> _WHAT IS EXPECTED_
Within the data below, count the lines that include "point" and give only the count.

> _AVAILABLE DATA_
* * *

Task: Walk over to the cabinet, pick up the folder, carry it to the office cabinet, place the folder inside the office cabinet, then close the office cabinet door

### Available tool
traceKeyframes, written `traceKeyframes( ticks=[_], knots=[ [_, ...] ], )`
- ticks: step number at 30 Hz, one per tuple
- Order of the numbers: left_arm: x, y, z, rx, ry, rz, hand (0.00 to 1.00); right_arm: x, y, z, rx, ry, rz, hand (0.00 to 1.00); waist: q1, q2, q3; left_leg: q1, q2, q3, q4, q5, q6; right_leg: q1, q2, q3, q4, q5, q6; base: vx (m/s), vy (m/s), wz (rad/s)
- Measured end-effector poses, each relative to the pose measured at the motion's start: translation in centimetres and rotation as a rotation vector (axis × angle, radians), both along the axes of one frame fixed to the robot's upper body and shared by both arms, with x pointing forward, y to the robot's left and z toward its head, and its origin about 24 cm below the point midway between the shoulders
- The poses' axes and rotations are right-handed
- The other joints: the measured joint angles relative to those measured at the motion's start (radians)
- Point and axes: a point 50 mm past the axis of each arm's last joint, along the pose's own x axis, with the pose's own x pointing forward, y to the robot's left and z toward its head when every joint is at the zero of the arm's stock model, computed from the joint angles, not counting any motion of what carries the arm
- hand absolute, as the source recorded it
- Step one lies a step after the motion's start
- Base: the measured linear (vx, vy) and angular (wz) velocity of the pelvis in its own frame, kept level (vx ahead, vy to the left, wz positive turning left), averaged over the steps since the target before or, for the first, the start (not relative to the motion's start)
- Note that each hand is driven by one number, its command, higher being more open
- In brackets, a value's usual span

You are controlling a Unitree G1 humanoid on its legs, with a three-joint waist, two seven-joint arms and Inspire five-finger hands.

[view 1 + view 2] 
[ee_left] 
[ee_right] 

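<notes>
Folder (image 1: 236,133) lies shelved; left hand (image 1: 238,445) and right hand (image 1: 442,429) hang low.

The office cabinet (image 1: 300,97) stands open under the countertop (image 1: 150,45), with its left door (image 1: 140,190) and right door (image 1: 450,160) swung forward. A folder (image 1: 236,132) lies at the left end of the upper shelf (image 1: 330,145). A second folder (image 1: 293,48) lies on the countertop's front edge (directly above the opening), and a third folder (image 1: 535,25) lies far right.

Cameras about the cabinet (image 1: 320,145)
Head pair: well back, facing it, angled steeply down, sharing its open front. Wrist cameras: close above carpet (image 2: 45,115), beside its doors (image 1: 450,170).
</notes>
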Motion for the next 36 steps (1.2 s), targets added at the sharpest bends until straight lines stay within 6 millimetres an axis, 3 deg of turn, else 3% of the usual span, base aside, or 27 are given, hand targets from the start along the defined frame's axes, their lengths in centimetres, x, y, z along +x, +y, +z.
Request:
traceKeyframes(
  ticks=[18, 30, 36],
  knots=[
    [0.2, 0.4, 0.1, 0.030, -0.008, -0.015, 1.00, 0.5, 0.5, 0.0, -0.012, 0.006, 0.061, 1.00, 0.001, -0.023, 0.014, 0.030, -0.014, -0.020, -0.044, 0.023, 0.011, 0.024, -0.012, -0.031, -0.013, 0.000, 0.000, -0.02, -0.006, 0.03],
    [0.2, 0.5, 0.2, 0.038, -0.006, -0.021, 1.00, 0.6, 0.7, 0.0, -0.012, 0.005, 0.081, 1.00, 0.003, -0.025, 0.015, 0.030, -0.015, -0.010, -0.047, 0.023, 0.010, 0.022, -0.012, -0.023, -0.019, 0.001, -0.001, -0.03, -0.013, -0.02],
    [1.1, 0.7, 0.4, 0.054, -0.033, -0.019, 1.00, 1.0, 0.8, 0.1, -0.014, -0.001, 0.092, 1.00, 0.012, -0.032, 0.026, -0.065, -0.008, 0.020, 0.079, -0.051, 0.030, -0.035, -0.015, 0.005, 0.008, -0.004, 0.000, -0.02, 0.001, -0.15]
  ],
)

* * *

> _ANSWER_
2